In [1]:
import csv
import pandas as pd
import numpy as np
from vincenty import vincenty
import datetime

# Import data

In [2]:
rough_df = pd.DataFrame.from_csv('MyEBirdData3.csv', index_col=None)

# Modify dataframe

Add location row

In [3]:
rough_df['Location'] = rough_df.apply(lambda row: (row['Latitude'], row['Longitude']), axis=1)

Remove "sp.", slashes, and hybrids

In [4]:
rough_df = rough_df.loc[
    ~(
        rough_df['Scientific Name'].str.contains('\.')
    ) &
    ~(
        (
            rough_df['Scientific Name'].str.contains('/')
        ) & 
        (
            ~rough_df['Common Name'].str.contains('\(') 
            # Required because some subspecific designations (i.e. those with
            # parentheses in the common name) have slashes in the scientific name
            # (and in the common name!)
            # This isn't perfect because of Traill's and Western species groups
            # (and potentially some others), which is taken care of later.
        )
    ) &
    ~(
        rough_df['Common Name'].str.contains('hybrid')
    )
]

Remove subspecific designations

In [5]:
def remove_subspp(string):
    # Common names sometimes have a parenthetical comment
    # about supspecific designation at the end of the 
    # species name. Returns the first part of the name
    # before the open parenthesis (with ' ' stripped off)
    return string.split('(')[0].strip()

rough_df['Common Name'] = rough_df['Common Name'].apply(remove_subspp)

In [6]:
# Remove those pesky species slashes like Pac-Slope/Cordy (Western)
rough_df = rough_df.loc[~rough_df['Common Name'].str.contains('/')]
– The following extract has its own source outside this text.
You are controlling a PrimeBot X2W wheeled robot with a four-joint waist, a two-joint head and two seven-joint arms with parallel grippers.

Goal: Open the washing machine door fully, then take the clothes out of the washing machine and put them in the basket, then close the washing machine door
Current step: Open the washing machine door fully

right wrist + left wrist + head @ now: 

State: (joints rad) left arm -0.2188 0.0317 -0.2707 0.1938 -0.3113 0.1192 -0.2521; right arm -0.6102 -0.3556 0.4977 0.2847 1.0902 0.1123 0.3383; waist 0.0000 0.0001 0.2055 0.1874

Check out the common names we came up with

In [39]:
def show_unique(series):
    '''
    Return a list of the unique
    elements in a series
    '''
    
    all_elements = list(series)
    seen = set()
    seen_add = seen.add
    unique_elements = [x for x in all_elements if not (x in seen or seen_add(x))]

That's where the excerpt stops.